How Alcohol Affects the Body Long TermBecause alcohol is legally available, many of us see it as safe. However, long term AUD can have significant effects on the body. It may have an impact on the heart, leading to cardiomyopathy, irregular heart beat (arrhythmia), high blood pressure, and stroke. The worst affected organ is often the liver, leading to alcoholic hepatitis, fatty liver, cirrhosis, and fibrosis. The immune system is also generally weakened, which means people with AUD are more likely to catch tuberculosis and pneumonia. Furthermore, excessive alcohol consumption is linked to cancers of the breast, liver, throat, esophagus, and mouth.

Nutrition Deficiencies in Alcoholics

Additionally, alcoholics usually have a poor appetite, which means they are often malnourished. This in particular makes detox difficult to go through, as they are compromised nutritionally. This is also why vitamin B1 supplements are almost always used in detox. Additionally, patients will be provided with iron and folic acid supplements, so that their overall health is improved. They may also be served broths and herbal teas, which ensure they remain both nourished and hydrated. During detox, doctors may also prescribe some medication to stop people from feeling pleasure when they consume alcohol, or to stop cravings.

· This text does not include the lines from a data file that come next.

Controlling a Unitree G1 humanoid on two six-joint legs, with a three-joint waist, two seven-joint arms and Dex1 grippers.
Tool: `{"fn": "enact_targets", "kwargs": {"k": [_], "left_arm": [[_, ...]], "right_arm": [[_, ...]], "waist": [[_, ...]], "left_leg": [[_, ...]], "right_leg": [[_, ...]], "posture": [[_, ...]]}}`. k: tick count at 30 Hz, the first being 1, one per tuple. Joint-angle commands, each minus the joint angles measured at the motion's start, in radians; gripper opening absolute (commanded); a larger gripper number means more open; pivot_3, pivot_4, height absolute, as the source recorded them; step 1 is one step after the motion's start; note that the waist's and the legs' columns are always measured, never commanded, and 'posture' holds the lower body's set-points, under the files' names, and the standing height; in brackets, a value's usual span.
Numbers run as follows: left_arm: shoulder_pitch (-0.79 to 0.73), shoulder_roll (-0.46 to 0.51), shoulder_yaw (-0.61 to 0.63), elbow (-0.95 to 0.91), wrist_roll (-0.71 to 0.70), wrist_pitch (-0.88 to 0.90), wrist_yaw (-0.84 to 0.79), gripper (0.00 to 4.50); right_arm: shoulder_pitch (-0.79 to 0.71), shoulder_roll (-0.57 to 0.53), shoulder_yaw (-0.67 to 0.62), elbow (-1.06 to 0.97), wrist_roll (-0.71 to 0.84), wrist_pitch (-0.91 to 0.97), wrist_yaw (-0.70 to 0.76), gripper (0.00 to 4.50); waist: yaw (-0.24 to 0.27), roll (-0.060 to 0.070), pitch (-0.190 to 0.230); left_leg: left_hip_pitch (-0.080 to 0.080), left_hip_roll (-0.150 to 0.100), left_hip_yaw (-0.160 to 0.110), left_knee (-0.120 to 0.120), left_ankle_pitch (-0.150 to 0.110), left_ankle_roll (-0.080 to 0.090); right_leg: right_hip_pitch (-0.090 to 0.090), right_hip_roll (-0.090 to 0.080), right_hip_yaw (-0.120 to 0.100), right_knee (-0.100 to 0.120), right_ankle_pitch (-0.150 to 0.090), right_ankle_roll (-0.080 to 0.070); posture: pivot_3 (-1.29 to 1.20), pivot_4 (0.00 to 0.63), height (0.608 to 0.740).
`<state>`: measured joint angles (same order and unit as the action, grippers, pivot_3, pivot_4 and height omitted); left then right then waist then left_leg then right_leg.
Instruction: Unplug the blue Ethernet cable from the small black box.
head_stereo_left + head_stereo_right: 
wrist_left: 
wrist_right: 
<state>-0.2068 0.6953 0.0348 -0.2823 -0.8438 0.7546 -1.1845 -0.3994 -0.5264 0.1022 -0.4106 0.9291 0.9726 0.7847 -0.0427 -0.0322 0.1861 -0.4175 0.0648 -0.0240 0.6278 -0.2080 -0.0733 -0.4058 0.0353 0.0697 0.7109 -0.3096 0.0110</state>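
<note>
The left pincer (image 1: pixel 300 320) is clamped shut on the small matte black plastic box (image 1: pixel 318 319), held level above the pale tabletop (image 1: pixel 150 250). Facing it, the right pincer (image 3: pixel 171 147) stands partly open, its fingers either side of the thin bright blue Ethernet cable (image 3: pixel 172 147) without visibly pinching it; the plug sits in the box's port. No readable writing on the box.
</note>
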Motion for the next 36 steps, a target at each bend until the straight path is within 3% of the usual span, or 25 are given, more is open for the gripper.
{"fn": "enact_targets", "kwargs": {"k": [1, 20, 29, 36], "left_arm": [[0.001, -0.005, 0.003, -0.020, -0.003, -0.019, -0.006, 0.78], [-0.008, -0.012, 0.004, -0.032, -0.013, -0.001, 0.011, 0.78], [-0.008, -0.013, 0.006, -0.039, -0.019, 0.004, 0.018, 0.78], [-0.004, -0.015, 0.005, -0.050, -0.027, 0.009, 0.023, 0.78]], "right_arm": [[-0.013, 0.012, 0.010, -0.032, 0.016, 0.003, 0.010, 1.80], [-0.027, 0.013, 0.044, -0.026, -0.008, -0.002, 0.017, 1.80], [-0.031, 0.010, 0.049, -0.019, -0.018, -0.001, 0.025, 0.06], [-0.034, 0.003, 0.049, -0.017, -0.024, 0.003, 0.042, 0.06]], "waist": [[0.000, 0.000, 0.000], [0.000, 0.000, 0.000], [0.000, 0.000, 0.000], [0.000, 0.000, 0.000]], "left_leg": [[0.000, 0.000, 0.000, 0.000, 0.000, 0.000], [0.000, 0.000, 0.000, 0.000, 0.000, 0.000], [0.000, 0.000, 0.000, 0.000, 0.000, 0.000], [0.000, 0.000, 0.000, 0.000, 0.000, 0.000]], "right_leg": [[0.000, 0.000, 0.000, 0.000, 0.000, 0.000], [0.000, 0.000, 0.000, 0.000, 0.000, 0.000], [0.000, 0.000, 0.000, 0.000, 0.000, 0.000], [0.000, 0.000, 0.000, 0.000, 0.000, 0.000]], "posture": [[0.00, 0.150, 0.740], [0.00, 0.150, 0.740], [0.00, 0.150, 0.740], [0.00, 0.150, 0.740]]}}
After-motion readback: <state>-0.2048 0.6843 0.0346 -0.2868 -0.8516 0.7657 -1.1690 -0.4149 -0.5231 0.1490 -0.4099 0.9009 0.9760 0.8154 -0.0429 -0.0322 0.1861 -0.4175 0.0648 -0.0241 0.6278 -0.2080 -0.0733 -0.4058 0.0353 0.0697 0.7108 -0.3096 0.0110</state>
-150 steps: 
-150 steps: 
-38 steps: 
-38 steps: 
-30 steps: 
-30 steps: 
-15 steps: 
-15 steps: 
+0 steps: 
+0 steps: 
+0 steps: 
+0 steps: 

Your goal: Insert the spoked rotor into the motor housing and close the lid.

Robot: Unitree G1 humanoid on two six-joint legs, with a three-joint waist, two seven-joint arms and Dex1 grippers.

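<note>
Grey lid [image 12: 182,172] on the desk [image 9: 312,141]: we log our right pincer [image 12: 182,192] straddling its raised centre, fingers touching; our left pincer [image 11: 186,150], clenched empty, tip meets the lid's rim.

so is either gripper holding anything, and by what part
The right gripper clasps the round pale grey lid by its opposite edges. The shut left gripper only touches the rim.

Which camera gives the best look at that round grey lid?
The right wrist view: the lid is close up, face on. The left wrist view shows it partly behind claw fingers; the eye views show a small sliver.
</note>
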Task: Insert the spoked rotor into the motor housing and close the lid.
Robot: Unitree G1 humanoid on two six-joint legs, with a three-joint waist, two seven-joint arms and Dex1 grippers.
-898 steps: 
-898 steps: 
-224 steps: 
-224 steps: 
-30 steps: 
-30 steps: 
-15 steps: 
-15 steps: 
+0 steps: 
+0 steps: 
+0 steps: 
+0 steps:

Need to Address Both Emotional and Physical Addictions

To truly become sober, both the emotional and physical addictions must be addressed. After undergoing detox, patients will still have to go through rehab as well. Therapy and education will be offered to heal the emotional scars. Additionally, they will learn more about the effects of drinking to excess and the residual psychological and physical symptoms will also be looked at. Therapy helps people to identify what triggers their addictive behavior, and they are then taught to respond to those triggers differently.

When people stop drinking, they often go through serious emotional turmoil. This includes mood swings, nightmares, anxiety, depression, and fatigue. They must learn how to refocus their mind and deal with stress, which can also be achieved through a focus on spiritual needs.

The main focus of rehab is to deal with the emotional and physical needs of the addict. However, social habits also need to be investigated. Patients learn how to develop new and healthier social interactions. They are supported in rebuilding relationships with people who care about them, learn new and more appropriate social skills, and are shown how to avoid potential trigger situations.

Alcohol Detox & Coming Down – Staying Sober

Even after people have undergone detoxed from alcohol and are discharged, relapse rates are incredibly high. The danger is that after having undergone detox and people start drinking again, they are more likely to die as a result of it, because they are more likely to immediately return to the dosage of alcohol that they used to require just to feel some effects. This can lead to alcohol overdose and even death. It is vital, therefore, that aftercare, including linkages to 12 step programs or other recovering alcoholic programs, are provided.